Quando nos deparamos com uma realidade que não depende da ação humana, tais como a regularidade da natureza, como o nascer e o pôr do sol; as estações do ano, primavera, verão, outono e inverno; chegamos à conclusão que tais realidades não dependem da ação humana. Em função deste parecer, logo tentamos buscar um sentido para tal realidade.

 

Logo se atribui a noção do sagrado, como responsável por esta força superior.

 

Surge com isto, a necessidade de uma busca fundamentada desta realidade superior que supra este espaço vazio no coração e na mente do homem, e que forneça subsídios para uma explicação e compreensão desta ação sobrenatural sobre a realidade terrena.

 

A busca da religiosidade envolve a noção da crença em divindades e se exprime na experiência do sagrado contida e abrangida na religião.

 

Em seu sentido etimológico, a palavra “religião” se origina do termo em latim “religio”, que por sua vez se origina do verbo “religare”; onde “re” significa novamente, e “ligare” unir, ou ligar.
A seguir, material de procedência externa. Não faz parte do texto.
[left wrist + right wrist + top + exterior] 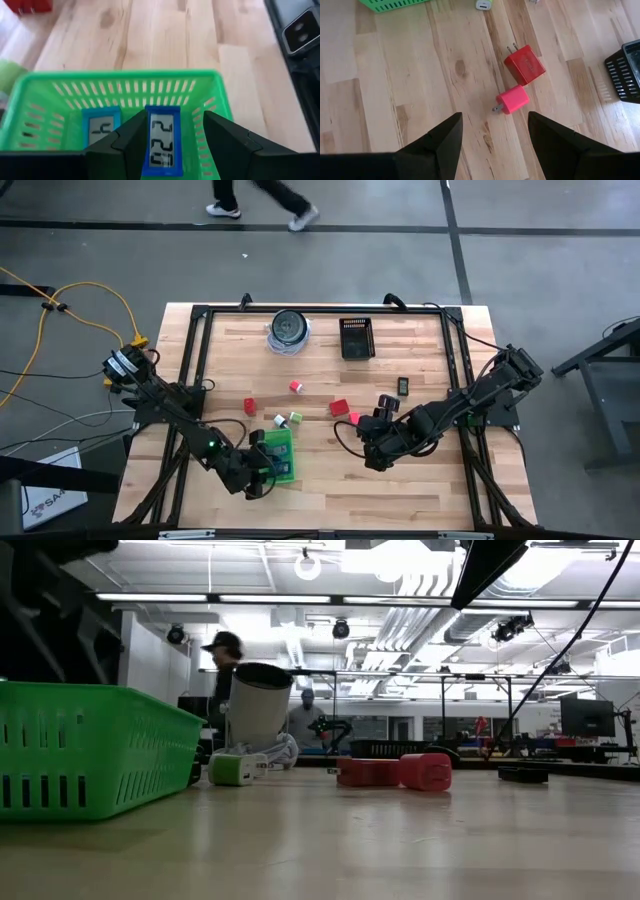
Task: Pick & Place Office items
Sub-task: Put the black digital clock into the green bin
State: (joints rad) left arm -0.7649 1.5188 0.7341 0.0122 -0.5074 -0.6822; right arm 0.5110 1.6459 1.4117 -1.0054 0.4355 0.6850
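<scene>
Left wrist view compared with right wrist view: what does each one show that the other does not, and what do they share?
Only the left wrist view shows two blue display pieces, one between the left gripper fingers, the other inside the green tray. Only the right wrist view shows the pink plug block, the red plug block and the open right gripper. Both show the tray and the wooden table.

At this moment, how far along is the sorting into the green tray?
Done: one blue display piece already lies in the green tray. In hand: the left hand is over the tray with a second blue display piece between its fingers. Left: the red block, pink block and other small pieces sit on the table; the right hand hovers open near them.
</scene>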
Sobre tal ponto de vista, “religião” significaria um “vínculo”, ou um “laço sagrado”.

 

A noção de religião envolve vários conceitos que se figuram como motivos da crença humana que possam suprir toda insegurança na vida do homem, tais como: a crença na vida após a morte, porque é um sentimento religioso que conscientiza o homem a respeito da efemeridade da vida terrrena; as noções do bem e do mal, que nos faz refletir sobre o porquê de tanta violência e de tanta maldade; a compreensão de que o ser humano é dotado de razão e liberdade para agir, diferente dos demais animais, fazendo com que possua este dom de refletir sobre tal dualidade.

 

Os ritos e objetos simbólicos afirmam a crença do homem na certeza do sagrado, pois participando de tais rituais religiosos, e aderindo os objetos simbólicos, reforça a busca deste envolvimento espiritual e faz do homem consciente da participação neste mistério divino.

 

No contexto social, a religião se torna um instrumento significativo de inclusão, pois fomenta no interior do homem a noção de solidariedade coletiva e amor ao próximo. Sobre este ponto de vista, a religião é entendida como um sistema de crenças solidário e suas práticas estão relacionadas ao envolvimento da sociedade às coisas sagradas. Crenças e práticas se unem numa mesma comunidade no convívio dos mistérios religiosos.

 

A noção de religião está atrelada às diversidades sociais, históricas e culturais. È comum precebermos a origem e a localização espacial da religião em diversos povos ao longo da história; ou seja, na Ásia é forte a presença do Islamismo, do Budismo, do Hinduísmo e outras de menos expressões; na África, a presença de religiões como o Candomblé, Umbanda e outras de origens tribais; no continente europeu, é forte o Cristianismo, difundido à suas respectivas colônias, como na América do Sul, Central e do Norte. O Judaísmo teve sua origem com o povo israelita e também se propagou pelo mundo através da diáspora.

 

 

 

Glossário:

 

 

 

Efemeridade – qualidade daquilo que não é duradouro

 

Sobrenatural – que ultrapassa as fronteiras do real

 

Etimológico – que se refere à origem da palavra

 

Subsídios – dados ou informações que contribuem para a elaboração de algum texto ou relatório

 

Atrelada – do verbo atrelar. Fortemente ligada por vínculos

 

 

 

 

 

Referências bibliográficas:

 

 

 

CHAUÌ, Marilena. Convite à Filosofia. São Paulo: Ática, 2003.